=== WHAT TO PRODUCE ===
Before anything else, drop the pictures; then return exactly the lines from the top of the listing through the line with "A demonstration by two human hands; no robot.".

==== RECORDED DATA ====

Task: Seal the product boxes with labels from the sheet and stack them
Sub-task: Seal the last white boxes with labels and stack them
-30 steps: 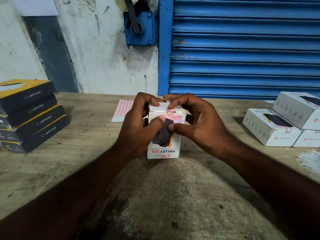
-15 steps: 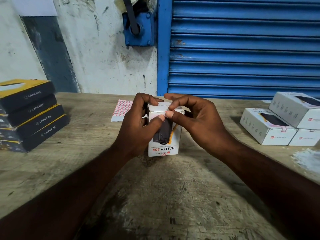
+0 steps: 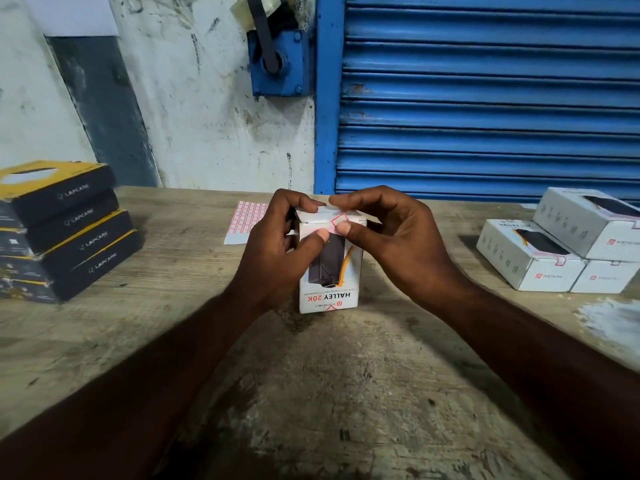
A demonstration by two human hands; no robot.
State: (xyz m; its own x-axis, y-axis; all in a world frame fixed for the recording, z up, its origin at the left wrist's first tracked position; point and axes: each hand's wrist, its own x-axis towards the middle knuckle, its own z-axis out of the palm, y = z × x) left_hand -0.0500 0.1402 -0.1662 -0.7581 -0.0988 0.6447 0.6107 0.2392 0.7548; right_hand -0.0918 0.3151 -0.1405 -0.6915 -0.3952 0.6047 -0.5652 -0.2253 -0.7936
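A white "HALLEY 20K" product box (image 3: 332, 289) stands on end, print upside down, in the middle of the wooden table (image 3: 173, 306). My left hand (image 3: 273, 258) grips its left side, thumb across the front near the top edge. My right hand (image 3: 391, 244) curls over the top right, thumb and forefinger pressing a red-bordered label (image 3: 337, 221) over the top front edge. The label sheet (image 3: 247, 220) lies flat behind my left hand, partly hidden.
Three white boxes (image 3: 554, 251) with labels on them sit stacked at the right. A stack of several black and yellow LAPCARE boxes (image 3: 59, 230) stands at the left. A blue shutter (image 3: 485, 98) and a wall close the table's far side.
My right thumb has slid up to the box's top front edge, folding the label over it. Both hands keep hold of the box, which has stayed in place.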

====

=== ANSWER BOX ===
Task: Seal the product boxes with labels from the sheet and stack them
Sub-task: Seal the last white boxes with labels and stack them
-30 steps: 
-15 steps: 
+0 steps: 
A demonstration by two human hands; no robot.

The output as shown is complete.